* What to work on *
Retype all of the listing exactly, passing over any picture you find.
[Data block]
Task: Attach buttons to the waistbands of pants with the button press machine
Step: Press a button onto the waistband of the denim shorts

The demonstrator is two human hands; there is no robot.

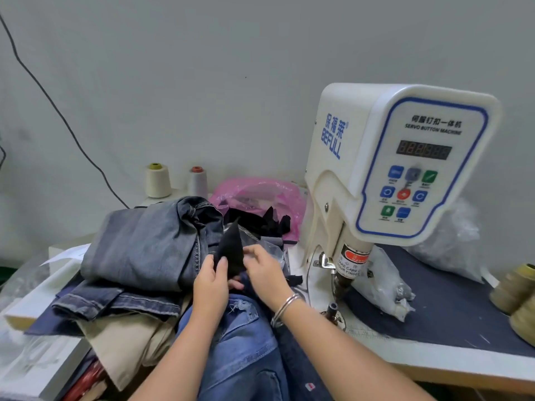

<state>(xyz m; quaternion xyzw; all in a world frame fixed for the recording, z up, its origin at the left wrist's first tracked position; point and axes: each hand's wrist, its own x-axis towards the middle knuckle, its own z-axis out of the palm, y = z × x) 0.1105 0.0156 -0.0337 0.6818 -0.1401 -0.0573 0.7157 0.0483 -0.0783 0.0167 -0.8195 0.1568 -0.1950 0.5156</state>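
Left hand (pixel 212 280) and right hand (pixel 265 267) both pinch a black scrap (pixel 231 251), left of the press (pixel 385 169). Folded jeans (pixel 144 241) are stacked farther left of the press; blue pants (pixel 246 342) lie below the hands. Pink bag (pixel 260 192) sits behind the scrap, beside the press.

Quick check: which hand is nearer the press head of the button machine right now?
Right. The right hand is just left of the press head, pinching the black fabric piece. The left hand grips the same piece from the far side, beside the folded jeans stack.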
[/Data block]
* Response to this exercise *
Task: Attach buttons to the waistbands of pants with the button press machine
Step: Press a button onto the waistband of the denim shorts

The demonstrator is two human hands; there is no robot.


<state>(xyz m; quaternion xyzw; all in a world frame fixed for the recording, z up, its origin at the left wrist's first tracked position; point and axes: each hand's wrist, its own x-axis towards the middle knuckle, its own z-axis out of the palm, y = z × x) 0.1105 0.0156 -0.0337 0.6818 -0.1401 -0.0573 0.7157 0.0483 -0.0783 0.0167 -0.8195 0.1568 -0.1950 0.5156</state>
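Left hand (pixel 212 280) and right hand (pixel 265 267) both pinch a black scrap (pixel 231 251), left of the press (pixel 385 169). Folded jeans (pixel 144 241) are stacked farther left of the press; blue pants (pixel 246 342) lie below the hands. Pink bag (pixel 260 192) sits behind the scrap, beside the press.

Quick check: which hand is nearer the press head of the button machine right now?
Right. The right hand is just left of the press head, pinching the black fabric piece. The left hand grips the same piece from the far side, beside the folded jeans stack.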

The exercise has been completed.